WORK REQUEST: Copy exactly the lines of the data below that run from the line holding "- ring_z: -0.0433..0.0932" through the line holding "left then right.", both ends included.

▬▬▬▬▬▬▬▬▬▬

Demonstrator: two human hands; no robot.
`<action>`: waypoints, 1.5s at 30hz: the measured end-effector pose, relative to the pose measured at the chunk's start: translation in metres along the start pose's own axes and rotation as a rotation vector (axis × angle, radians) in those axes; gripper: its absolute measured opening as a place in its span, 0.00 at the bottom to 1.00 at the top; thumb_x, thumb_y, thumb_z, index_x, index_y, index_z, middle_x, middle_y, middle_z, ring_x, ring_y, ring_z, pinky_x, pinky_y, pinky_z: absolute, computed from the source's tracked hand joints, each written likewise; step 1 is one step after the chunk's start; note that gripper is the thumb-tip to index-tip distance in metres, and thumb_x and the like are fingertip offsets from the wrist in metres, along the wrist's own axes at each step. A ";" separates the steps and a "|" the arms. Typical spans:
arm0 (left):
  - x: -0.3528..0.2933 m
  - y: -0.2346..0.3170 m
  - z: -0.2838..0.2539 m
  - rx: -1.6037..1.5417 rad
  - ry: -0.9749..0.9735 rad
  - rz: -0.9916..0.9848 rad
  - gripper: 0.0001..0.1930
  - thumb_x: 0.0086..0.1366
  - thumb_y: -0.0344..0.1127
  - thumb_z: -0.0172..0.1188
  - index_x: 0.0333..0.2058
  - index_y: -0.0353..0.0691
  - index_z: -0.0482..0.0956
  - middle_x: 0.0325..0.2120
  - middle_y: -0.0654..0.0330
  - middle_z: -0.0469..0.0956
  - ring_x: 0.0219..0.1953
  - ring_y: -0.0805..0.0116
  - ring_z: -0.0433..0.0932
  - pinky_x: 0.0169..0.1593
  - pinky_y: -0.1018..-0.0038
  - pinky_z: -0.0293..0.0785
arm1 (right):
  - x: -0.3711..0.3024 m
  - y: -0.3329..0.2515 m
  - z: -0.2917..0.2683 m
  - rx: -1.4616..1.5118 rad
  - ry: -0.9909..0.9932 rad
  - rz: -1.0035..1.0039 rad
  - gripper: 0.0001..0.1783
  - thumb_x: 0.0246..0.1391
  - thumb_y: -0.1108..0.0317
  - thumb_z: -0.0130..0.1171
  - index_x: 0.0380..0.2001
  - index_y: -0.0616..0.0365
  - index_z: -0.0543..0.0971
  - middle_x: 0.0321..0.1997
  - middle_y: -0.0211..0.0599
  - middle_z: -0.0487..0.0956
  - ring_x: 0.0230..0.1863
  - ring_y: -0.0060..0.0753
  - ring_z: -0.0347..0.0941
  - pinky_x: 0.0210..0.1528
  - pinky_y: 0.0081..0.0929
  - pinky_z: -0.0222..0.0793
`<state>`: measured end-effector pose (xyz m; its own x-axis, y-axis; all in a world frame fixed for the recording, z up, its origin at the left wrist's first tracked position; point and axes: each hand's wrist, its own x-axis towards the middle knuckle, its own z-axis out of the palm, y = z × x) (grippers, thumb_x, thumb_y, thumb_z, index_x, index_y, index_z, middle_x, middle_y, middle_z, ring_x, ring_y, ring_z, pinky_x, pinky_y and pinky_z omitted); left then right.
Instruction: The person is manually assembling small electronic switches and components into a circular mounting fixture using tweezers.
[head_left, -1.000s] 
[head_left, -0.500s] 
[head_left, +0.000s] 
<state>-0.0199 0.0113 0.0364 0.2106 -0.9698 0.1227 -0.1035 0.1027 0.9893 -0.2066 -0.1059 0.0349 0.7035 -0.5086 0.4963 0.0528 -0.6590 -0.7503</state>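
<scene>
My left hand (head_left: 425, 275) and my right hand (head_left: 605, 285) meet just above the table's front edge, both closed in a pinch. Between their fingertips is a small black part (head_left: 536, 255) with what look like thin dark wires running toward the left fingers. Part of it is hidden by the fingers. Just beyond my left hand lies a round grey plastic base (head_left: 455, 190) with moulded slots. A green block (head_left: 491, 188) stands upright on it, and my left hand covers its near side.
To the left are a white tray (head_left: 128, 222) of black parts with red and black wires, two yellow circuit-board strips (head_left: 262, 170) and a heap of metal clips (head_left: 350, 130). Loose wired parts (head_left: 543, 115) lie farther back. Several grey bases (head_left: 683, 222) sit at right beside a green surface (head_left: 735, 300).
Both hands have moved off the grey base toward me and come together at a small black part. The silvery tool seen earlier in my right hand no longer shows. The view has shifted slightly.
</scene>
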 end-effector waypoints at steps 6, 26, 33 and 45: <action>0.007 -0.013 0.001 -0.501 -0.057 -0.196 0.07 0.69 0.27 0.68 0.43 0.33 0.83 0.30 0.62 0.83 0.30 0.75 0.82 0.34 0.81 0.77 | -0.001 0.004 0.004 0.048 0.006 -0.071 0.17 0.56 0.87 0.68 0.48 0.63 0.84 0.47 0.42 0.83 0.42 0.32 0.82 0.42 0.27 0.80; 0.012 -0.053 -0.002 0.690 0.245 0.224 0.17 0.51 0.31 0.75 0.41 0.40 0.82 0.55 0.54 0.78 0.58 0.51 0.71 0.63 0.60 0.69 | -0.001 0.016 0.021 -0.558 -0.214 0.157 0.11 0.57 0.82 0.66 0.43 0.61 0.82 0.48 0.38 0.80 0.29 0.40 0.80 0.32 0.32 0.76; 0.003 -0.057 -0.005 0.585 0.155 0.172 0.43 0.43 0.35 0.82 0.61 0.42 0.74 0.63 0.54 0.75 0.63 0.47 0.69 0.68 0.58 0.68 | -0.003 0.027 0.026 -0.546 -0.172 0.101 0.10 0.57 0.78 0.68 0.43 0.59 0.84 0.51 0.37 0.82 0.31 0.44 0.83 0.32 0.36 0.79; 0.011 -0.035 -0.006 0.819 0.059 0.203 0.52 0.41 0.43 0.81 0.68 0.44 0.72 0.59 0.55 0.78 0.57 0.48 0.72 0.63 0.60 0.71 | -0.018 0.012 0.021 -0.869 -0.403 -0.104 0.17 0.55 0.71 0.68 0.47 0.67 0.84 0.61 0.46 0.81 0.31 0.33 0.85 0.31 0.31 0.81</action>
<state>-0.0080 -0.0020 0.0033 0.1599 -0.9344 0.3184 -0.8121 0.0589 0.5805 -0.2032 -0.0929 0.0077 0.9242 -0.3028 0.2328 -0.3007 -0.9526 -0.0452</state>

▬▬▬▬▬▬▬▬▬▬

OUTPUT OF THE EXERCISE:
  - ring_z: -0.0433..0.0932
  - pinky_x: 0.0169..0.1593
  - pinky_y: -0.1018..-0.0038
  - pinky_z: -0.0293..0.0785
arm1 (right):
  - x: -0.3711..0.3024 m
  - y: -0.3329..0.2515 m
  - z: -0.2917..0.2683 m
  - rx: -1.4616..1.5118 rad
  - ry: -0.9909..0.9932 rad
  - rz: -1.0035..1.0039 rad
  - gripper: 0.0001..0.1783
  - thumb_x: 0.0246..0.1391
  - thumb_y: -0.1108..0.0317
  - thumb_z: -0.0130..0.1171
  - index_x: 0.0380..0.2001
  - index_y: -0.0616..0.0365
  - index_z: -0.0543..0.0971
  - middle_x: 0.0321..0.1997
  - middle_y: -0.0211..0.0599
  - middle_z: -0.0487..0.0956
  - ring_x: 0.0230..0.1863
  - ring_y: -0.0060..0.0753
  - ring_z: -0.0347..0.0941
  - pinky_x: 0.0210..0.1528
  - pinky_y: 0.0081..0.0929
  - pinky_z: -0.0222..0.0793
`<state>`: measured end-effector pose (xyz m; its own x-axis, y-axis; all in a world frame fixed for the recording, z up, its origin at the left wrist's first tracked position; point and axes: each hand's wrist, its own x-axis towards the middle knuckle, its own z-axis out of the palm, y = z × x) (grippers, thumb_x, thumb_y, thumb_z, index_x, index_y, index_z, middle_x, middle_y, middle_z, ring_x, ring_y, ring_z, pinky_x, pinky_y and pinky_z omitted); left then right.

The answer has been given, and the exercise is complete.